**Task details:** Every picture stays out; everything else in the listing below is to be returned exactly.

**Dataset content:**
==*==
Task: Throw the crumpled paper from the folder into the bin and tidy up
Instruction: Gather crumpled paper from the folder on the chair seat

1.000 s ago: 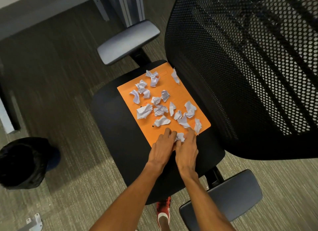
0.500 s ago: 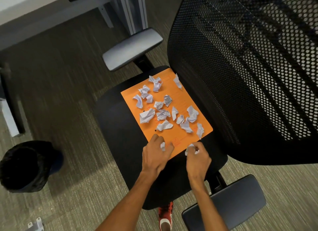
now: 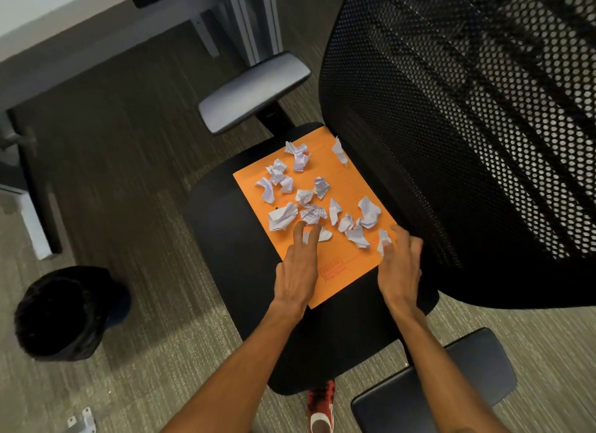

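Note:
An orange folder [image 3: 346,266] lies flat on the black chair seat [image 3: 222,239]. Several crumpled white paper pieces [image 3: 283,216] are scattered over it. My left hand [image 3: 298,271] reaches onto the folder, its index and middle fingers straight and resting on one paper piece [image 3: 325,234]. At the folder's right edge my right hand [image 3: 401,264] curls its fingers round another crumpled piece [image 3: 383,239]. The black-lined bin [image 3: 64,313] stands on the carpet to the left of the chair.
The chair's mesh backrest [image 3: 467,142] rises close on the right of the folder. Grey armrests sit at the far side [image 3: 254,90] and the near side [image 3: 451,377]. A desk frame [image 3: 225,19] stands at the top. My red shoe [image 3: 321,403] shows under the seat.
Both hands moved forward from the folder's near edge onto it. The left hand went from pinching a piece to stretching two fingers over another; the right now curls at a piece farther up.

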`<action>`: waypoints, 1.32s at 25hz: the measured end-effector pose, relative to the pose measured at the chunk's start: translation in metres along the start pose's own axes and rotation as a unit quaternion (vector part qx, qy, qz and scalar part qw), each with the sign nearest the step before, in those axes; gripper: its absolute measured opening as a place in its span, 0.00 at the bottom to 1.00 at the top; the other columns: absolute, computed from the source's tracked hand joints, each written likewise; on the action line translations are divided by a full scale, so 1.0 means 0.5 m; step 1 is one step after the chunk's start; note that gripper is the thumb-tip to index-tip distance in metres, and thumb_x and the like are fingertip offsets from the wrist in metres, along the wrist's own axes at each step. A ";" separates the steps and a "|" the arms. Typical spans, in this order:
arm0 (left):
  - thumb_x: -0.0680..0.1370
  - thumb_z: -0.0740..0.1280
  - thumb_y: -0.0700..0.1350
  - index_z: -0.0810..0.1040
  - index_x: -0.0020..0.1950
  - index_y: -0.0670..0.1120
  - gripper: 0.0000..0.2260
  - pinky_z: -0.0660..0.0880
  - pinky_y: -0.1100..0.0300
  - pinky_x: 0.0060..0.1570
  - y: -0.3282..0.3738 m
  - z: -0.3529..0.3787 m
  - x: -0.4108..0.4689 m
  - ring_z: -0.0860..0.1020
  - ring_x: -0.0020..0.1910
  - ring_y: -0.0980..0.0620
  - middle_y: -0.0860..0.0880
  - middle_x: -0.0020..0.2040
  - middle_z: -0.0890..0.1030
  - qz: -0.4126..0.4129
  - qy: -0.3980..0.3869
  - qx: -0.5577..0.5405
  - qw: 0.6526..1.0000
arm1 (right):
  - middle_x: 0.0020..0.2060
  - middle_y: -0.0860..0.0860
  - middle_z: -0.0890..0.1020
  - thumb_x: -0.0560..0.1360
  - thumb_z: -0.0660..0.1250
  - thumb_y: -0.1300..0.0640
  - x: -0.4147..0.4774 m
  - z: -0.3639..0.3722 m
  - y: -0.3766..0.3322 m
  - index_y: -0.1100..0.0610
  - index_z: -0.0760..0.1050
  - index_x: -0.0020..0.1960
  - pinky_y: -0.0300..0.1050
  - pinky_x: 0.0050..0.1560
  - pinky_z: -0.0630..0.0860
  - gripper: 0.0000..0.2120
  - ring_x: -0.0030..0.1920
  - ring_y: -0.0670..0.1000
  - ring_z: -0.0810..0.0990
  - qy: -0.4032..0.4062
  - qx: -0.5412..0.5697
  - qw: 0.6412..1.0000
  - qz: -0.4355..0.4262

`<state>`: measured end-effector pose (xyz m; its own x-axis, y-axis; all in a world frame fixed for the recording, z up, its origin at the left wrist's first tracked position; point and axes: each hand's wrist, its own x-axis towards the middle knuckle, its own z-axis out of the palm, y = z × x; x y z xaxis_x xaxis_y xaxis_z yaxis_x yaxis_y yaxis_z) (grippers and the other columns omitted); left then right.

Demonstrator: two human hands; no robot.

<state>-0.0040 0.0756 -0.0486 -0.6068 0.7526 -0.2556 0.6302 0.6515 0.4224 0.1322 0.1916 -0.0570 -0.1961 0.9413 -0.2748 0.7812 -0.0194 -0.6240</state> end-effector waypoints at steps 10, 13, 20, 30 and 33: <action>0.84 0.58 0.46 0.65 0.65 0.49 0.10 0.75 0.51 0.38 -0.001 0.022 0.034 0.78 0.48 0.47 0.47 0.63 0.68 -0.008 -0.058 0.066 0.996 | 0.53 0.54 0.74 0.83 0.60 0.55 -0.011 0.034 0.005 0.55 0.72 0.60 0.47 0.44 0.69 0.08 0.46 0.53 0.75 -0.065 -0.069 0.995 -0.021; 0.84 0.55 0.45 0.64 0.69 0.49 0.13 0.75 0.51 0.40 0.006 0.012 0.022 0.79 0.47 0.46 0.48 0.63 0.69 -0.045 -0.073 -0.014 0.996 | 0.46 0.53 0.79 0.81 0.60 0.57 -0.029 0.030 0.000 0.56 0.75 0.53 0.49 0.46 0.71 0.07 0.44 0.53 0.78 -0.030 0.001 0.998 0.054; 0.82 0.58 0.52 0.79 0.57 0.51 0.12 0.70 0.58 0.49 -0.021 -0.007 -0.029 0.77 0.52 0.49 0.52 0.55 0.74 -0.111 -0.061 -0.170 0.977 | 0.41 0.53 0.84 0.77 0.66 0.58 -0.100 0.039 -0.032 0.53 0.80 0.45 0.42 0.31 0.78 0.05 0.35 0.50 0.85 -0.042 0.249 0.939 0.234; 0.77 0.65 0.52 0.75 0.35 0.44 0.14 0.75 0.53 0.35 -0.182 -0.110 -0.078 0.81 0.27 0.55 0.48 0.35 0.82 -0.263 0.064 -0.383 0.883 | 0.35 0.55 0.79 0.76 0.69 0.65 -0.221 0.174 -0.221 0.60 0.80 0.49 0.36 0.22 0.70 0.02 0.26 0.47 0.74 -0.196 0.416 0.830 0.316; 0.78 0.67 0.47 0.78 0.39 0.45 0.10 0.73 0.59 0.27 -0.275 -0.148 -0.095 0.80 0.26 0.56 0.49 0.34 0.83 -0.319 0.099 -0.448 0.829 | 0.36 0.55 0.79 0.77 0.68 0.64 -0.269 0.237 -0.291 0.60 0.79 0.52 0.37 0.24 0.71 0.04 0.30 0.48 0.75 -0.230 0.408 0.824 0.319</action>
<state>-0.0977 -0.0568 -0.0305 -0.8023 0.1939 -0.5645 -0.4081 0.5120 0.7559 -0.0255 0.0278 -0.0160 -0.2500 0.4284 -0.8683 0.1901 -0.8576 -0.4779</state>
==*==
**Your response:**
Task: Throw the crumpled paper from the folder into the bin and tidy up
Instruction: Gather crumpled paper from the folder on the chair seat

1.000 s ago: 
0.500 s ago: 
now: 

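Note:
An orange folder [image 3: 346,266] lies flat on the black chair seat [image 3: 222,239]. Several crumpled white paper pieces [image 3: 283,216] are scattered over it. My left hand [image 3: 298,271] reaches onto the folder, its index and middle fingers straight and resting on one paper piece [image 3: 325,234]. At the folder's right edge my right hand [image 3: 401,264] curls its fingers round another crumpled piece [image 3: 383,239]. The black-lined bin [image 3: 64,313] stands on the carpet to the left of the chair.
The chair's mesh backrest [image 3: 467,142] rises close on the right of the folder. Grey armrests sit at the far side [image 3: 254,90] and the near side [image 3: 451,377]. A desk frame [image 3: 225,19] stands at the top. My red shoe [image 3: 321,403] shows under the seat.
Both hands moved forward from the folder's near edge onto it. The left hand went from pinching a piece to stretching two fingers over another; the right now curls at a piece farther up.
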
`<action>`: waypoints, 1.32s at 25hz: the measured end-effector pose, relative to the pose measured at the chunk's start: translation in metres along the start pose's own axes and rotation as a unit quaternion (vector part qx, qy, qz and scalar part qw), each with the sign nearest the step before, in those axes; gripper: its absolute measured opening as a place in its span, 0.00 at the bottom to 1.00 at the top; the other columns: absolute, computed from the source's tracked hand joints, each written likewise; on the action line translations are divided by a full scale, so 1.0 means 0.5 m; step 1 is one step after the chunk's start; note that gripper is the thumb-tip to index-tip distance in metres, and thumb_x and the like are fingertip offsets from the wrist in metres, along the wrist's own axes at each step. A ";" separates the steps and a "|" the arms. Typical spans, in this order:
arm0 (left):
  - thumb_x: -0.0680..0.1370
  - thumb_z: -0.0740..0.1280
  - thumb_y: -0.0700..0.1350
  - index_z: -0.0810..0.1040
  - index_x: -0.0020..0.1950
  - index_y: -0.0670..0.1120
  - gripper: 0.0000..0.2260
  - pinky_z: -0.0660..0.0880
  - pinky_y: -0.1100..0.0300
  - pinky_x: 0.0060..0.1570
  - y: -0.3282..0.3738 m
  - z: -0.3529..0.3787 m
  - x: -0.4108..0.4689 m
  - ring_z: -0.0860..0.1020
  - ring_x: -0.0020..0.1910
  - ring_y: -0.0980..0.0620
  - middle_y: -0.0860..0.0880
  - middle_x: -0.0020..0.2040
  - middle_z: -0.0890..0.1030
  - qz: -0.4126..0.4129
  - qy: -0.3980..0.3869
  - qx: -0.5577..0.5405
  - qw: 0.6526..1.0000
arm1 (right):
  - middle_x: 0.0020..0.2060
  - middle_y: -0.0860..0.0860
  - middle_z: -0.0890..0.1020
  - thumb_x: -0.0560..0.1360
  - thumb_z: -0.0660..0.1250
  - thumb_y: -0.1300..0.0640
  - x: -0.4147..0.4774 m
  - z: -0.3639..0.3722 m
  - y: -0.3766..0.3322 m
  - index_y: -0.1100..0.0610
  - index_z: -0.0760..0.1050
  - index_x: -0.0020..0.1960
  - pinky_y: -0.0300..0.1050
  - pinky_x: 0.0050..0.1560
  - pinky_z: -0.0630..0.0860
  - gripper: 0.0000..0.2120
  - ring_x: -0.0030..0.1920
  - ring_y: -0.0670..0.1000
  - ring_z: -0.0810..0.0990
  - qy: -0.4032..0.4062
  - qx: -0.5412..0.5697
  - qw: 0.6412..1.0000
  - qz: -0.4355..0.4262

`<state>`: measured end-effector pose (xyz m; its own x-axis, y-axis; all in a world frame fixed for the recording, z up, its origin at the left wrist's first tracked position; point and axes: each hand's wrist, its own x-axis towards the middle knuckle, its own z-axis out of the palm, y = z × x; x y z xaxis_x xaxis_y xaxis_z yaxis_x yaxis_y yaxis_z) (grippers and the other columns omitted); left then right.

Demonstrator: two human hands; no robot.

<state>-0.0040 0.0756 -0.0486 -0.6068 0.7526 -0.2556 0.6302 0.6515 0.4224 0.1322 0.1916 -0.0570 -0.1961 0.9413 -0.2748 0.7812 -0.0194 -0.6240</state> end-effector waypoints at steps 10, 13, 20, 30 and 33: <action>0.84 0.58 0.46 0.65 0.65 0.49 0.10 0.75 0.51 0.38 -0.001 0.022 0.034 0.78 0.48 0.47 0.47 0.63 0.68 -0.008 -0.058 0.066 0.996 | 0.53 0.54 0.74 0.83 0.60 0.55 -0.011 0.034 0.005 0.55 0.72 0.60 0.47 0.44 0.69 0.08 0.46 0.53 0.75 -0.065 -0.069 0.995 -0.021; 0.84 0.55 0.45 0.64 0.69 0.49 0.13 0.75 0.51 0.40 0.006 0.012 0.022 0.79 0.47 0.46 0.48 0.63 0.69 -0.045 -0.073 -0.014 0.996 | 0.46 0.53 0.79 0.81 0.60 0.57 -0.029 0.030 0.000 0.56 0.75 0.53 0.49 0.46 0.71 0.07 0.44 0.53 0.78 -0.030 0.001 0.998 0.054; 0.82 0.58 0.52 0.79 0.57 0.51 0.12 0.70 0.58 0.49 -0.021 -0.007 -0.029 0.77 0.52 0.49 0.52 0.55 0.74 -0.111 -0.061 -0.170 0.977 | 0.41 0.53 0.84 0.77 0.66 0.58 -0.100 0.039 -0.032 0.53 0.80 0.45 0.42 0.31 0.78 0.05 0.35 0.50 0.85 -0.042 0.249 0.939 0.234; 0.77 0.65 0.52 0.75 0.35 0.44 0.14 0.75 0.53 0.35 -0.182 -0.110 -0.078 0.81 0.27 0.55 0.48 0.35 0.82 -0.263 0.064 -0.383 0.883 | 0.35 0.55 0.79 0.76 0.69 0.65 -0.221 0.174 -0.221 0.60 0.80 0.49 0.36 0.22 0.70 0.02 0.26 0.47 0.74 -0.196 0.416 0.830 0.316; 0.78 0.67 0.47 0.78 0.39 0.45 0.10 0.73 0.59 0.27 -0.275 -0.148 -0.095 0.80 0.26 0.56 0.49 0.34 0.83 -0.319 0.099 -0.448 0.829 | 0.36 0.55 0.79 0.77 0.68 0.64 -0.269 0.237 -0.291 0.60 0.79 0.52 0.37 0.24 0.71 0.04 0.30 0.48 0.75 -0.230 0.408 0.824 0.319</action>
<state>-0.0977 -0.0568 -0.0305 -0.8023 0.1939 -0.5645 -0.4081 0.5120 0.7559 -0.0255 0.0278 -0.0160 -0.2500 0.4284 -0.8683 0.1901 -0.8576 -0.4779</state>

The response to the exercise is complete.